Значительным событием в русской литературе последних двух-трех лет является необычайный, можно сказать, неожиданный, рост поэтического мастерства Марины Цветаевой. Уже с 1922 года, когда ее лирические стихи, написанные в Москве в 1916–1922 годах, впервые увидели свет,[352]
она стала одной из самых ярких звезд на нашем поэтическом небосклоне. Но в удивительной непосредственности и свежести лирики было некоторое ощущение преходящего, недостаточной устойчивости, заставлявшее опасаться, что она не сможет совладать со своим вдохновением и не выдержит собственной плодовитости. Ее последнее произведение, начинающееся с цитированного в заглавии стихотворения, рассеивает эти опасения. К непревзойденной непосредственности Марина Цветаева добавила мастерство и строгость формы, что делает ее возможности неограниченными. «Мóлодец» — только первая из поэм, раскрывающих новую сторону ее таланта, чрезвычайно усиленного сознательной дисциплиной и мастерством. Две большие поэмы, опубликованные после «Мулодца» и еще не вышедшие в книжном варианте, — «Поэма Конца» (в альманахе «Ковчег», Прага, 1926) и «Крысолов» («Воля России», 1925, № с 5 по 8 и 12) — являют новые достижения в том же направлении. Без колебаний их можно назвать великой поэзией совершенно нового типа. Не может быть сомнений в том, что, за исключением Бориса Пастернака, Марине Цветаевой нет равных среди русских поэтов ее сверстников. В короткой рецензии невозможно должным образом проанализировать истоки ее творчества, но мы надеемся со временем вернуться к этому подробнее.Д. Святополк-Мирский
Рец.: Марина Цветаева. Мóлодец: Сказка
Прага: Пламя, 1924{97}
Первые книги Марины Цветаевой вышли еще в 1910 и 1912 году. Но после того она десять лет ничего не печатала, и только в 1922 году вышло одновременно несколько книг ее стихов, написанных за годы войны и революции, и она вдруг предстала нам во весь свой (тогдашний) рост, — говорю «тогдашний», потому что с тех пор она еще много выросла, и продолжает расти неудержимо, как в бочке князь Гвидон. («Современные записки» первые явили Марину Цветаеву эмигрантской публике, напечатавши (№№ 7 и 8) ряд ее стихотворений, привезенных из Москвы Бальмонтом).[353]

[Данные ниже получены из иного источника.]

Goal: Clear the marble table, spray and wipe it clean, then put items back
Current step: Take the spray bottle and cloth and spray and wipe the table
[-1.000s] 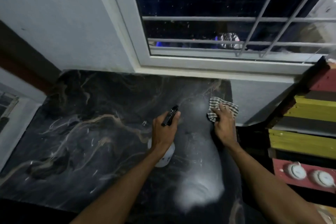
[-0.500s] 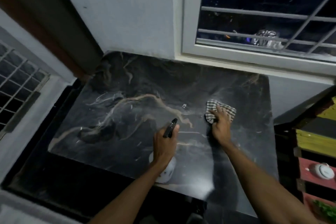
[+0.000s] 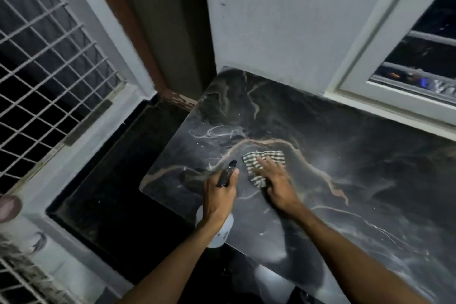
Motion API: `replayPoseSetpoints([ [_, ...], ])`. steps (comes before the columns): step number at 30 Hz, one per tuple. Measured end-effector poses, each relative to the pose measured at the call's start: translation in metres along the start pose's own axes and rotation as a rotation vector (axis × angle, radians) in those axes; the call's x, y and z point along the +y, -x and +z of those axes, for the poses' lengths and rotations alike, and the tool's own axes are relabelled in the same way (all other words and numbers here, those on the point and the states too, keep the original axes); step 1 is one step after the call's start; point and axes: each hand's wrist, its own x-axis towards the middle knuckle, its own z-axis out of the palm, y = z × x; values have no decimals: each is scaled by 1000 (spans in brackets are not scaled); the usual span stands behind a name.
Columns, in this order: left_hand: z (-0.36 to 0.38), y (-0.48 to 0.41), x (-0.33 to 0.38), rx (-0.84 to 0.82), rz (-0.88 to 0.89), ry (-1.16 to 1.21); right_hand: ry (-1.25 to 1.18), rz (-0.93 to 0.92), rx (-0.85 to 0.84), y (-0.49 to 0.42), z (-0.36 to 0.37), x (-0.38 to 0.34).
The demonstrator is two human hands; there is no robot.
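While you work the marble table [image 3: 345, 180] in the head view: you are at the spray-and-wipe step, I judge; putting the items back comes later.
Next move: it likely calls for flat, even pressure on the cloth [image 3: 267, 158] and strokes toward the near-left corner, stopping short of the edge.
Left hand [image 3: 219, 196]: your fingers curl round the spray bottle [image 3: 222, 234], dark nozzle aimed at the slab, pale body showing below your wrist.
Right hand [image 3: 276, 181]: spread wide, fingers straight, pressing the checked cloth onto the marble just beside the nozzle.
Cloth: crumpled, lying on the tan vein near the table's left end.
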Motion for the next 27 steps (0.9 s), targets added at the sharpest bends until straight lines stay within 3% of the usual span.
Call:
replayPoseSetpoints([
  [3, -19, -15, -11, 47, -37, 33, -73, 284, 160, -55, -16, -1],
  [4, -24, -19, -13, 48, -42, 32, -68, 304, 154, -65, -9, -10],
  [8, -46, -32, -18, 99, -20, -10, -10, -175, -107, -61, 42, -53],
  [10, -57, -38, -23, 130, -50, 14, -17, -143, -30, -93, 36, -39],
  [13, -72, -47, -26, 156, -66, 33, -21, 185, 44, -141, 29, -47],
  [14, -77, -51, -27, 169, -44, 9, 23, 142, -26, -142, 37, -63],
  [17, -91, -61, -34, 201, -30, -30, 69, -216, -183, -125, 60, -72],
  [18, -94, -63, -37, 201, -52, -24, 36, -228, -171, -134, 54, -67],
  [20, -103, -67, -43, 207, -57, -15, -1, 14, -28, -176, 41, -59],
  [22, -114, -68, -52, 241, -61, 0, -23, 240, -5, -212, 43, -78],
  [23, -120, -68, -54, 253, -64, 3, 18, 205, -54, -218, 52, -94],
  [26, -138, -67, -68, 274, -56, -15, 52, -185, -167, -214, 82, -103],
  [27, -143, -66, -73, 269, -71, -4, 31, -204, -160, -224, 76, -101],
])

Таким образом, несмотря на ранний (еще гимназисткой) дебют, Марина Цветаева должна почитаться поэтом послереволюционным.Среди поэтов послереволюционных ей принадлежит или первое, или одно из двух первых мест: единственный возможный ей соперник — Борис Пастернак, — поэт совершенно иного, чем она, склада. При полном несходстве этих двух поэтов интересно отметить черты, общие обоим. Кроме явной, очевидной, несомненной новизны (беру это слово в строго бергсоновском смысле[354]

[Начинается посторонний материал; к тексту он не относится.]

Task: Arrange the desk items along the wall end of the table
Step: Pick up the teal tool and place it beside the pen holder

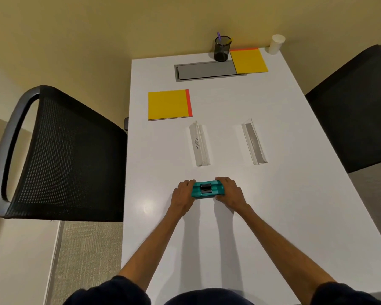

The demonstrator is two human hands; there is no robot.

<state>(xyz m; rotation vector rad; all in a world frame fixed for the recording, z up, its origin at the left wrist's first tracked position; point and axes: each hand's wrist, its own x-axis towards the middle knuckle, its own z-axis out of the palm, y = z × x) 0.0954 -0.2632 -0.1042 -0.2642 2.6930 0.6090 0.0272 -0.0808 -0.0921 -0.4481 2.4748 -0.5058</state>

) — признака как будто необходимого и неизбежного в истинно большом современном поэте; кроме общей обоим приподнятости, которая почти не может считаться индивидуальным признаком в поэте лирическом, — единственное, что есть и в Цветаевой и в Пастернаке, это мажорность; бодрая живучесть, «приятие» жизни и мира. Тех, кто болеет патриотической тревогой, должно радовать, что два первых поэта нашего поколения, во всем остальном столь несходные, объединены именно этим признаком. Значительность этого факта подчеркивается тем, что вся русская литература предшествующего поколения (за исключением одного Гумилева) была объединена признаком как раз обратным — ненавистью, неприятием, страхом перед жизнью. Эта настроенность, мы теперь знаем, была пророческой, и вообще, после явного примера Блока, мы стали верить в пророчественность поэзии. Не может ли быть, что Цветаева и Пастернак явление же пророческое, как Чехов и Блок? И в то же время на Западе (говорю, преимущественно, о знакомой мне Англии, но, кажется, это верно и относительно Франции и Германии) поэты того же калибра проникнуты как раз вчерашней, предсмертной нашей настроенностью.